The particular AIP stats people are pointing to here are graduation surveys, and so differ from their member surveys. Maybe it gets past these problems. . . but note that they only had a 53% response rate to their survey. . .
 
  • #39
twofish-quant said:
I really don't think that society has an oversupply of Ph.D.'s. There is a huge problem in that Ph.D.'s are being taught that the "normal" thing for a Ph.D. to do is to get a job in academia, but that's something different.

If you look at unemployment rates for Ph.D.'s. I don't know of any physics/math Ph.D. that has had any problem looking for a job, once they looked outside the academy.

I fully agree with you here. Although when one enters a PhD. programme, one is "still young and naive" in many cases, and as "good student" one has a kind of admiration for one's professors and would like to walk in their tracks, doing a PhD. is still a good education all by itself, independently of one's professional ambitions, but just on the grounds of personal, intellectual devellopment. It's an opportunity in your life, and in many cases (although indeed not always) it is an asset for one's professional life.

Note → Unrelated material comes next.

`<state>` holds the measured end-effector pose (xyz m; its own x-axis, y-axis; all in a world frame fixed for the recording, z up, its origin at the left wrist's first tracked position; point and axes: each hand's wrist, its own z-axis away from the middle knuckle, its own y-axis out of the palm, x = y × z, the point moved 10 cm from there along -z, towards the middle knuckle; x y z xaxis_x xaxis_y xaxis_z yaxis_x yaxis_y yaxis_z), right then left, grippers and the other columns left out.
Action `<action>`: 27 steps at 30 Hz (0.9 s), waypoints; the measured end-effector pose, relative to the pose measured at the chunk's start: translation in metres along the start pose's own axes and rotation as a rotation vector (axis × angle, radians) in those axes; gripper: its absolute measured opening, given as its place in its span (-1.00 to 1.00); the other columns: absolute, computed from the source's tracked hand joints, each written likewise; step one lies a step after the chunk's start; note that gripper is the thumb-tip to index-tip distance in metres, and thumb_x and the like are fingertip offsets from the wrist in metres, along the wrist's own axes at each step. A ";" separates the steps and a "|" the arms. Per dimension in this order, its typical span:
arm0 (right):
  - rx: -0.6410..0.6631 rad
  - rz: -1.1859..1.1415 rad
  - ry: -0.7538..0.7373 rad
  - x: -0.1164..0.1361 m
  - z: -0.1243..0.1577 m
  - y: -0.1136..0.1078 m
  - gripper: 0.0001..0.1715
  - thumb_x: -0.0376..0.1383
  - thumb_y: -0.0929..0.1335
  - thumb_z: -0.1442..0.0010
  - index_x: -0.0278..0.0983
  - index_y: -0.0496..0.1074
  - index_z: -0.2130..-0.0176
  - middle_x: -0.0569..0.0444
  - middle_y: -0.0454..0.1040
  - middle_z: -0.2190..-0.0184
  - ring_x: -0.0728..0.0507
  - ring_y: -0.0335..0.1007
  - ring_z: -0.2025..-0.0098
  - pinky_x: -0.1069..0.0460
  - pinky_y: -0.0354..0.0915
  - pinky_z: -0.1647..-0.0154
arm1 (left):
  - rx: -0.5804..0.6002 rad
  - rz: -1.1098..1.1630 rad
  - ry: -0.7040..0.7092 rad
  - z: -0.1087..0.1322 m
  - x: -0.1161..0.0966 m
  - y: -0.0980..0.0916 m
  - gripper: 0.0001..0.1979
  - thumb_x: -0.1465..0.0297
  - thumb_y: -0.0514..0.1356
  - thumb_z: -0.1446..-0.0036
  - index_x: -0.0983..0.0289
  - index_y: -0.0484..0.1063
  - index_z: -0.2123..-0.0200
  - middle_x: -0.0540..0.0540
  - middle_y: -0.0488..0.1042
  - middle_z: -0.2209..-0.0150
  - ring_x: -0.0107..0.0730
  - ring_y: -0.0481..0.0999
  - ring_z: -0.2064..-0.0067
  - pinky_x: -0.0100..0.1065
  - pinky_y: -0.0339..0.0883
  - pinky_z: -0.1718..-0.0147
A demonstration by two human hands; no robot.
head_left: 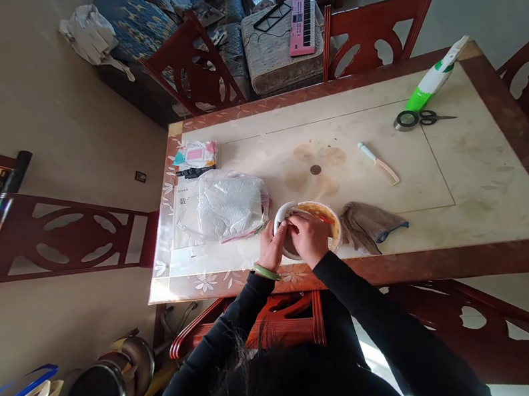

The problem is that if the solution is "make society less educated" its probably not going to cause good things to happen. The only real solution I can see is to make Ph.D. students and their advisors more aware of life outside the academia.

What I think is going to be really interesting is that if you have more Ph.D.'s outside the academia than inside, this will likely change the power structures within the academia.

Again, I agree. I think it is a good thing that high-level knowledge "diffuses" outside of academia, into civil society. There's no point locking up knowledge in some self-replicating little world called academia, where the only reason to learn something is to become a professor so that you can teach it to someone else who will learn it to become a professor to...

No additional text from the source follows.